* **To do**
Leave every picture out and return the rest of the listing verbatim.

* **Information provided**
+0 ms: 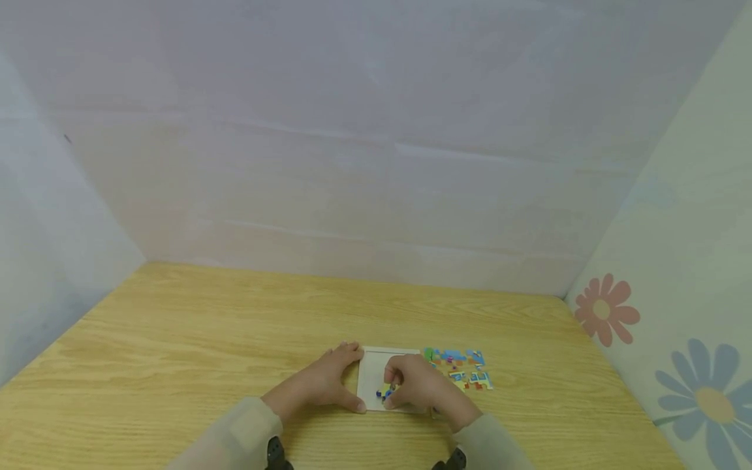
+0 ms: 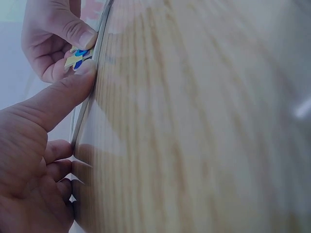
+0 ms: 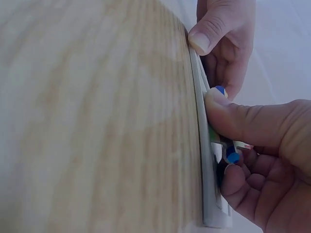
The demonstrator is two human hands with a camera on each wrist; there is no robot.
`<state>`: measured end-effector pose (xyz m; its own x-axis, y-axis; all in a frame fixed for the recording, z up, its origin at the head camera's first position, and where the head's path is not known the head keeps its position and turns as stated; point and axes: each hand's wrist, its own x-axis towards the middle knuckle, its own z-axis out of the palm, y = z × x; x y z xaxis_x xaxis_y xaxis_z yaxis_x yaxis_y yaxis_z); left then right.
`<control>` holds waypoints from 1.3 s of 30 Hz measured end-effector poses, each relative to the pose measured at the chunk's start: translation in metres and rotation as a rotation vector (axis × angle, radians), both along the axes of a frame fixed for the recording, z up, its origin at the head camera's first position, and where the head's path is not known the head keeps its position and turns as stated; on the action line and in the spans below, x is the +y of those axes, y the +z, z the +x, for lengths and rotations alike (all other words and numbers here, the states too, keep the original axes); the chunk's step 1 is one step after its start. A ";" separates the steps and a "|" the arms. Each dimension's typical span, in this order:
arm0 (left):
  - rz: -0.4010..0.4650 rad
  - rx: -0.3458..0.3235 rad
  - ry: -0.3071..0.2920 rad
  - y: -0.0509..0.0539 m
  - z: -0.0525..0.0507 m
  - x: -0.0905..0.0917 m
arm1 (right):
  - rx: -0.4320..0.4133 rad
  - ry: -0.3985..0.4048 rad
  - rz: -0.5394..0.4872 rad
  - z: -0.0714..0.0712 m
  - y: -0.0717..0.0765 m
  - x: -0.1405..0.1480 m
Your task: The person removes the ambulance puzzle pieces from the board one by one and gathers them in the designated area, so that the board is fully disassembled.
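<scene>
A white puzzle tray [image 1: 371,369] with a raised rim lies flat on the table. My left hand [image 1: 329,380] holds its left side, thumb at the near corner and fingers toward the far corner. Over the tray, my right hand [image 1: 420,384] pinches a small jigsaw piece [image 1: 385,391], blue and yellow, between thumb and fingers near the tray's near edge. In the right wrist view, blue parts of the jigsaw piece [image 3: 233,156] show between thumb and curled fingers. The right hand covers part of the tray, so whether other pieces lie under it is hidden.
Several loose, colourful jigsaw pieces [image 1: 452,356] lie on the wooden table [image 1: 235,326] just right of the tray, some partly behind the right hand. A pale wall [image 1: 352,196] rises behind the table, and a flower-patterned wall [image 1: 675,294] stands on the right.
</scene>
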<state>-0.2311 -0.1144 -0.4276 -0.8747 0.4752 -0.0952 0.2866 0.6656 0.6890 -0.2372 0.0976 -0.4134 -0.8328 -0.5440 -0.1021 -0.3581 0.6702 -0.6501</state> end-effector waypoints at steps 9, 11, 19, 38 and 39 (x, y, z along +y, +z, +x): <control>0.009 0.014 -0.008 -0.003 -0.002 -0.001 | -0.001 0.027 -0.001 -0.002 -0.002 0.003; 0.010 0.007 -0.010 -0.004 -0.002 -0.001 | -0.024 0.028 -0.031 -0.004 -0.005 0.006; 0.005 -0.015 -0.001 -0.004 -0.002 0.000 | -0.164 0.000 -0.195 -0.009 -0.011 0.013; 0.022 -0.013 -0.001 -0.004 -0.002 -0.001 | -0.240 -0.128 -0.378 -0.013 -0.021 0.021; 0.021 -0.015 0.000 -0.004 -0.002 -0.001 | -0.247 -0.135 -0.385 -0.013 -0.020 0.022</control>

* **Task response**
+0 ms: 
+0 ms: 
+0 ms: 
The demonstrator is two human hands with a camera on each wrist; there is no robot.
`<state>`: measured end-effector pose (xyz m; its own x-axis, y-axis; all in a frame fixed for the recording, z up, its origin at the head camera's first position, and where the head's path is not known the head keeps its position and turns as stated; point and axes: each hand's wrist, its own x-axis towards the middle knuckle, its own z-axis out of the palm, y = z × x; x y z xaxis_x xaxis_y xaxis_z yaxis_x yaxis_y yaxis_z); left then right.
`<control>` holds waypoints from 1.3 s of 30 Hz measured end-effector poses, each relative to the pose measured at the chunk's start: translation in metres and rotation as a rotation vector (axis × angle, radians), both along the axes of a frame fixed for the recording, z up, its origin at the head camera's first position, and where the head's path is not known the head keeps its position and turns as stated; on the action line and in the spans below, x is the +y of those axes, y the +z, z the +x, for lengths and rotations alike (all other words and numbers here, the states too, keep the original axes); the chunk's step 1 is one step after its start. A ";" separates the steps and a "|" the arms. Each dimension's typical span, in this order:
arm0 (left):
  - rz: -0.4010..0.4650 rad
  - rx: -0.3458..0.3235 rad
  - ry: -0.3071..0.2920 rad
  - y: -0.0509..0.0539 m
  - z: -0.0525..0.0507 m
  - x: -0.0905..0.0917 m
arm1 (right):
  - rx: -0.4320..0.4133 rad
  - ry: -0.3985..0.4048 rad
  - rz: -0.5394..0.4872 rad
  - z: -0.0714..0.0712 m
  - y: -0.0717..0.0765 m
  - x: -0.1405..0.1480 m
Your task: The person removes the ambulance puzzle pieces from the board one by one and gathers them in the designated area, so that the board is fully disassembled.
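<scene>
A white puzzle tray [image 1: 371,369] with a raised rim lies flat on the table. My left hand [image 1: 329,380] holds its left side, thumb at the near corner and fingers toward the far corner. Over the tray, my right hand [image 1: 420,384] pinches a small jigsaw piece [image 1: 385,391], blue and yellow, between thumb and fingers near the tray's near edge. In the right wrist view, blue parts of the jigsaw piece [image 3: 233,156] show between thumb and curled fingers. The right hand covers part of the tray, so whether other pieces lie under it is hidden.
Several loose, colourful jigsaw pieces [image 1: 452,356] lie on the wooden table [image 1: 235,326] just right of the tray, some partly behind the right hand. A pale wall [image 1: 352,196] rises behind the table, and a flower-patterned wall [image 1: 675,294] stands on the right.
</scene>
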<state>-0.2311 -0.1144 -0.4276 -0.8747 0.4752 -0.0952 0.2866 0.6656 0.6890 -0.2372 0.0976 -0.4134 -0.8328 -0.5440 -0.1021 -0.3581 0.6702 -0.6501</state> end-effector waypoints at steps 9, 11, 19, 38 and 39 (x, y, z along +y, +z, +x): <control>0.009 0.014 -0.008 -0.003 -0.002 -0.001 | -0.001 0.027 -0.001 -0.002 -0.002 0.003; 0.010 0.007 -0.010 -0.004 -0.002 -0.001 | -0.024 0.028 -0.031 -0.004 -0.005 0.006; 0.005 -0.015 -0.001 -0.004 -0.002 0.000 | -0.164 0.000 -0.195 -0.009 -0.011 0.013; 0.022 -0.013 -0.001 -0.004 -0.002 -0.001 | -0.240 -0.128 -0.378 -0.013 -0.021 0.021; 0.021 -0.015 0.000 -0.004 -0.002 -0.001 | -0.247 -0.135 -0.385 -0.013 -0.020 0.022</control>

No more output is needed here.